Figure 4. Caractérisation des changements développementaux dans le domaine de l'ancêtre rénale chez le type sauvage embryon de poisson zèbre. A) Faites glisser schématique indiquant la zone imagée pour analyse (B, C). B) des embryons de type sauvage à la 1, 3 et 5 stade de somites ont été colorées par deux couleurs souhaitent évaluer la composition du champ progénitrices rénale qui donne relever le rein embryonnaire, ou pronephros. (Colonne de gauche) transcrits codant pour le facteur de transcription PAX2A (teinté en violet) marquent plusieurs populations dans l'embryon, dont le p rénalechamp rogenitor qui se dégage du mésoderme intermédiaire. Transcrits codant pour le ligand de Notch dlc marquent les somites qui se forment à partir du mésoderme paraxial (teinté en rouge). (Colonne de droite) Lorsque l'expression des transcrits de dlc (colorées en violet) et le cerveau postérieur rhombomère marqueur Krox20 (teinté en rouge) sont examinées dans les mêmes embryons, expression dlc peut être observé dans un sous-domaine rostrale des progéniteurs rénaux situés à côté de somites 1-5, qui a été occulté pendant la co-coloration de dlc avec PAX2A. C) embryons de type sauvage au stade 14 somites sont double ou triple teinté avec une combinaison d'un marqueur rénale (violet), le marqueur smyhc1 somites (rouge) , et le cerveau postérieur rhombomère marqueur Krox20 (aussi rouge). (Panneau supérieur) A ce stade, les transcriptions de PAX2A continuer à délimiter les progéniteurs rénaux. (Moyen-Orient, les panneaux inférieurs) Sur le territoire de l'ancêtre rénale, un sous-domaine rostrale est marquépar slc4a4 et transcriptions qui codent slc12a3 marquer un sous-domaine caudale.

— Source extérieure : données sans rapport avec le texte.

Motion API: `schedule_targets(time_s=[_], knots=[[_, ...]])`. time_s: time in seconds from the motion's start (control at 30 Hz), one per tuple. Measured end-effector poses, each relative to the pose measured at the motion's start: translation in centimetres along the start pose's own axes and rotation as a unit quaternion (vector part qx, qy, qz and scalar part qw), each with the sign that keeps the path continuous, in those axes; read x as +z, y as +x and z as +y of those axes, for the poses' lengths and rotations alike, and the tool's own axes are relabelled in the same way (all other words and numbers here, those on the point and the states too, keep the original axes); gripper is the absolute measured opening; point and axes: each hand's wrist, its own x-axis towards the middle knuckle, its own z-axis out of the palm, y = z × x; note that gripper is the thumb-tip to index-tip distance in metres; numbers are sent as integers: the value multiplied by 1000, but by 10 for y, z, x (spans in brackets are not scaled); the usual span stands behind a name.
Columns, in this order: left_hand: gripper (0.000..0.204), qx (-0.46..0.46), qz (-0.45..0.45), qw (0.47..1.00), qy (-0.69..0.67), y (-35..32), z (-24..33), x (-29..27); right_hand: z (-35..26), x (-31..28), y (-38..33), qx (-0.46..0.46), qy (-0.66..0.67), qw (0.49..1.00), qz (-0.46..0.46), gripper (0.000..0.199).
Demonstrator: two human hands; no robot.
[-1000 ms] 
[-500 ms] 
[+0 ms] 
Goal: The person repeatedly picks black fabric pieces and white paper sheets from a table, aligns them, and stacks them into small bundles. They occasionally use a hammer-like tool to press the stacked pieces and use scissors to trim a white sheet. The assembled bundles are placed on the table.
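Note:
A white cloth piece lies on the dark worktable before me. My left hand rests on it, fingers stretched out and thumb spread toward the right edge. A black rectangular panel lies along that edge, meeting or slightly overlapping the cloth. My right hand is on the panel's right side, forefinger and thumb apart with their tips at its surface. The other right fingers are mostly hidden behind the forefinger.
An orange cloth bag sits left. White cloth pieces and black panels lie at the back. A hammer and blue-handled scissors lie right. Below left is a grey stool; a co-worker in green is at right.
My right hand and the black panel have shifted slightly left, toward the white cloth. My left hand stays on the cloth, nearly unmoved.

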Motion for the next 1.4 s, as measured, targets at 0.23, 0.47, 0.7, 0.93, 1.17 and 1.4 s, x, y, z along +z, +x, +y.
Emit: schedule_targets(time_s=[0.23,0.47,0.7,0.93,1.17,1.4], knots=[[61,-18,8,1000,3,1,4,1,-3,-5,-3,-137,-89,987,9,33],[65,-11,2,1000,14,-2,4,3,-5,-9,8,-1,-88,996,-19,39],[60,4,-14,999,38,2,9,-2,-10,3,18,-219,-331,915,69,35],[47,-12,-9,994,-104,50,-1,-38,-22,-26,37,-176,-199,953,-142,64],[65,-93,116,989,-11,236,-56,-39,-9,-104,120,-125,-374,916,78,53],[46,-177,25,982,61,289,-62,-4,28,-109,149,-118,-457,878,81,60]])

Figure 5. L'utilisation de préparations montées à plat pour caractériser les phénotypes causés par des mutations génétiques ou de perturbations génétiques chimiques qui modulent la biosynthèse de l'acide rétinoïque. Le motif de souhaits expression au stade 15 somites de wt1a (violet) et smyhc1/krox20 (rouge) ont été comparées entre les types sauvages et les embryons présentant des anomalies dans l'acide rétinoïque (RA) de production en raison de défauts de l'aldéhyde déshydrogénase 1a2 (nls et mutations lib) ou l'inhibition chimique de retinaldehyde déshydrogénase avec diéthylaminobenzaldéhyde (DEAB). La réduction de la production de RA dans lib est légèrement plus sévère que nls, commeque les embryons lib expriment légèrement réduit la coloration des transcriptions de wt1a de mise en scène de la même nls embryons mutants, tandis que le traitement DEAB de types sauvages est associée à l'abrogation complète de l'expression wt1a.